Литература двух Америк (Jun 2024)
Melodramatic Tradition vs Colorblind Casting for Branden Jacobs-Jenkins’ Plays
Abstract
The article concerns with the plays An Octoroon and Gloria by contemporary American playwright Branden Jacobs-Jenkins. The dramaturgy of one of the most notable authors, writing for the US theatre at the present time, is thematically varied; besides, it includes both Jacobs-Jenkins’ original works (e.g., Gloria, 2015) and his adaptations of plays by other authors and/or other epochs.
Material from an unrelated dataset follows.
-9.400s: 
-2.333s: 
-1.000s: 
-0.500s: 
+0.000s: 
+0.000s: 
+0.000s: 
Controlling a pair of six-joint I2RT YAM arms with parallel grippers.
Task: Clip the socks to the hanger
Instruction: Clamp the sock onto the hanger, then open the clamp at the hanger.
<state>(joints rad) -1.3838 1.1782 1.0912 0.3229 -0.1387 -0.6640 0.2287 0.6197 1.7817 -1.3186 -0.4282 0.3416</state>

Among the adaptations there is the most famous of Jacobs-Jenkins' plays so far — An Octoroon (2014), which is the author's treatment of 19th century melodrama The Octoroon (1859) by Anglo-Irish dramatist Dion Boucicault. Working with the play of the 19th century, which reveals the problems of slavery in a simplified, melodramatic form, allows the contemporary playwright to actualize the consideration of racial conflicts and to reconstruct/deconstruct the generic model of melodrama. The author of the article draws attention to the reception of the minstrel tradition in the play An Octoroon, both at the level of interaction of D. Boucicault's work with American minstrel show coinciding with it in time, and in connection with the comprehension and overcoming of the “minstrel archetypes” by B. Jacobs-Jenkins. The question of casting is very important to Jacobs-Jenkins, the playwright puts forward his requirements for ethnic conformity between actors and roles in his plays, and this brings together An Octoroon and Gloria, though the works are diverse in genre and subject matter. The cultural context for the works of the American playwright is, first of all, the drama and theater of the United States throughout their development. For further studies it also seems interesting to consider B. Jacobs-Jenkins’ plays in connection with folklore traditions or, e.g., in the context of sacred genres.